Innocence Clinic launches at USD to help innocent people behind bars
Jan 15, 2026
University of San Diego’s Innocence Clinic is joining forces with the Innocence Center in Mission Valley to continue the work of freeing dozens of innocent people locally and thousands nationwide.
“There is no better feeling any lawyer could ever possibly have than walking an innocent person
out of prison,” said USD law professor Justin Brooks.
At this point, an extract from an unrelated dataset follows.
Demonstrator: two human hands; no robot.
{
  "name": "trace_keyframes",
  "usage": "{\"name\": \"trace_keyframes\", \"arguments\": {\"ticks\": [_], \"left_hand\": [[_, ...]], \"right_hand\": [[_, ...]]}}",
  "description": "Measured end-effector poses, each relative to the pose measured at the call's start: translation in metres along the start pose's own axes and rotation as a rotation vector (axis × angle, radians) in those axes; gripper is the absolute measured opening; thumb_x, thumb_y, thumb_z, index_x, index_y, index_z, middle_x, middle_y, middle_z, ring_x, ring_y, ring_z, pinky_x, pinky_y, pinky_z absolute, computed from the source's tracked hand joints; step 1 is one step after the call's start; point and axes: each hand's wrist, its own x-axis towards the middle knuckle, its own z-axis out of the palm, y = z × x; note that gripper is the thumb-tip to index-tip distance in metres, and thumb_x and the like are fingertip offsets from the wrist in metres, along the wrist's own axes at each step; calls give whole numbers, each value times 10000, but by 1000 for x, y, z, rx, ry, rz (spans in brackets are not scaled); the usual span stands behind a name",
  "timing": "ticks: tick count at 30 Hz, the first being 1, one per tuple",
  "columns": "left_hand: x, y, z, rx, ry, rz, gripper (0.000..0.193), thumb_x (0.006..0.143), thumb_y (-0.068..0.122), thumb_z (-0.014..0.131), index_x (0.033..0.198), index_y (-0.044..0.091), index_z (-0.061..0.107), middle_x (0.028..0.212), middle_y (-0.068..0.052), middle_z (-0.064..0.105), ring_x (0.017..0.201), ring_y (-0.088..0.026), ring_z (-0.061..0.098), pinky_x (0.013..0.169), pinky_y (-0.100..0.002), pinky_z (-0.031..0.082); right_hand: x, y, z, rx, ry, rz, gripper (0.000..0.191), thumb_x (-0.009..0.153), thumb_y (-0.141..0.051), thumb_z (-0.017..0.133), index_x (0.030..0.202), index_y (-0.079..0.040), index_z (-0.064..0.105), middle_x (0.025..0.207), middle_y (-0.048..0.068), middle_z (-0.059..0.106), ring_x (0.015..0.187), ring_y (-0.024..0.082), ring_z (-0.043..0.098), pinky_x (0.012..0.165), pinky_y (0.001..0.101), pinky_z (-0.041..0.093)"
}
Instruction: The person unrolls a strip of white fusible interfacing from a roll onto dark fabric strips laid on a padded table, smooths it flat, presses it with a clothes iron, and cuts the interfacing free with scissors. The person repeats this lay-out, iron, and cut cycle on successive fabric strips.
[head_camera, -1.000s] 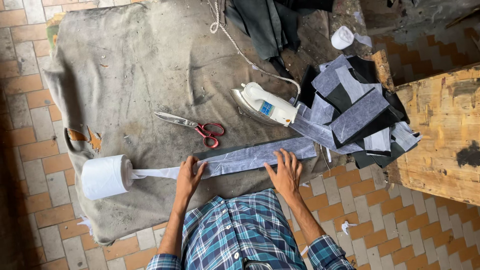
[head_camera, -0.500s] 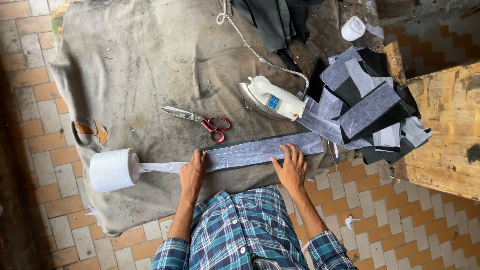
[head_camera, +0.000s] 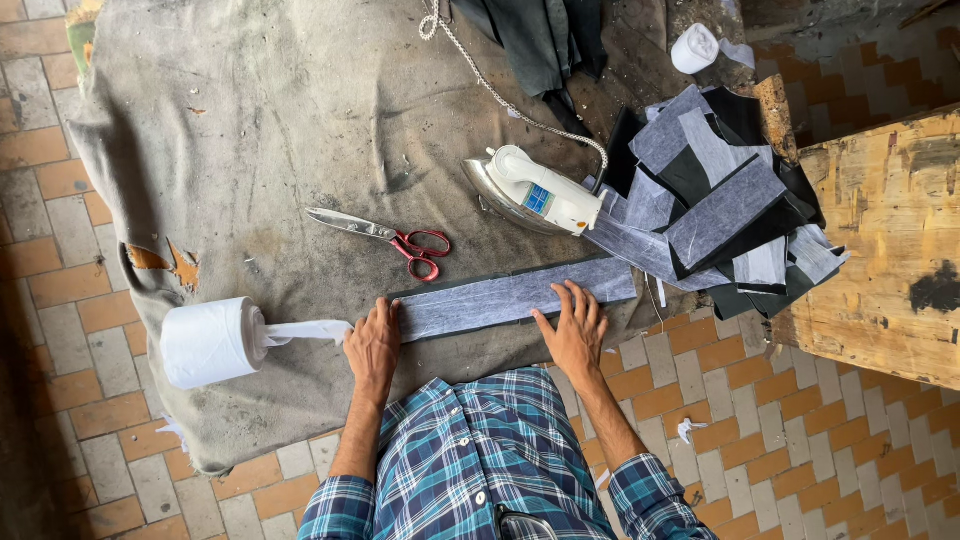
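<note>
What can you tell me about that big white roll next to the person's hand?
The white roll looks like soft, thin fabric or paper tape wound thick. It lies on its side at the near edge of the grey cloth covering the table. A loose tail runs from it to the left hand, which presses flat where the tail meets the long grey strip. Nothing else touches it.

Red-handled scissors (head_camera: 385, 237) are laid on a grey cloth-covered table (head_camera: 250, 120), well apart from a white iron (head_camera: 535, 192) set beside a heap of grey and black fabric pieces (head_camera: 715, 195). A small white roll (head_camera: 694, 48) is seen near the far edge, beside a worn wooden bench (head_camera: 885, 240).
</note>
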Motion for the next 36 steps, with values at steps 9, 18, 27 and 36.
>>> {"name": "trace_keyframes", "arguments": {"ticks": [9,18,27,36], "left_hand": [[5,-3,3,15,-149,-42,197,1092,345,540,1046,156,575,782,20,667,737,-217,675,652,-416,476],[-2,-3,9,74,-25,26,196,1051,333,554,1133,170,623,823,18,680,738,-205,676,684,-412,486],[-7,-12,10,79,-29,152,283,936,215,640,1219,204,654,1181,-24,619,1119,-234,560,969,-479,409],[-9,-21,-4,-279,-60,45,442,812,74,718,1229,212,663,1394,0,576,1297,-254,505,1074,-472,357]], "right_hand": [[0,0,-3,-53,-28,-6,665,950,-591,597,1468,-196,467,1541,79,398,1436,333,331,1084,688,235],[7,-13,0,-36,-111,78,831,889,-725,594,1449,-131,433,1543,136,339,1447,368,274,1017,768,234],[4,-16,12,-182,97,-84,916,900,-734,611,1443,-18,431,1494,225,351,1418,417,274,1054,722,216],[7,0,6,-11,23,-9,805,839,-624,748,1376,-78,500,1439,142,422,1382,343,327,1064,605,222]]}}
He’s felt that pride himself 40 times. With the Innocence Clinic’s launch on Thursday, he hopes his students will eventually feel it too.
Students will work pro bono to investigate cases and find innocent people in prison. Then, lawyers at the Innocence Center litigate those cases to get those people out.
“Uriah Courtney was a San Diego case where there was a misidentification and, ultimately, we were able to find the real perpetrator using DNA testing,” Brooks said.
Arrested in 2005, Courtney was freed in 2013.
Kimberly Long’s case was another that got widespread attention. She was convicted in Los Angeles in 2003 and now lives in San Diego.
“She came home and found her boyfriend beaten to death,” Brooks said, describing her case. “And, you know, she’s on the scene. And she had the unfortunate situation that they got in a big argument earlier that night in the bar, and she left, and he went home. Then she went home later on and found him dead. They got you on the scene. They got motive. They got opportunity. She’s convicted.”
There’s been almost 4,000 exonerations nationwide and 200 people freed from death row. Brooks said there’s no telling how many more people have taken the fall for something they didn’t do and that it takes a lot of luck to exonerate someone.
“Judges have to take time out of their calendar to review a case,” Brooks said. “Investigators have to preserve the evidence properly. You have to be able to prove it. So there’s a lot of people who are innocent present, who just can’t prove it either for procedural reasons or evidential reasons.”
Brooks said it’s extremely difficult to come out of a correctional facility, particularly when you’re innocent.
“Because when you’re innocent, you can never reconcile why you were there,” he said. “It’s like you wake up every morning in a surrealistic nightmare.”
The Innocence Clinic is USD’s 13th clinic offering free legal services to the community. These services include appellate, civil, education and disability, entrepreneurship, federal tax, housing rights, immigration, state income tax, state sales and use tax, veterans, women’s, and workers’ rights.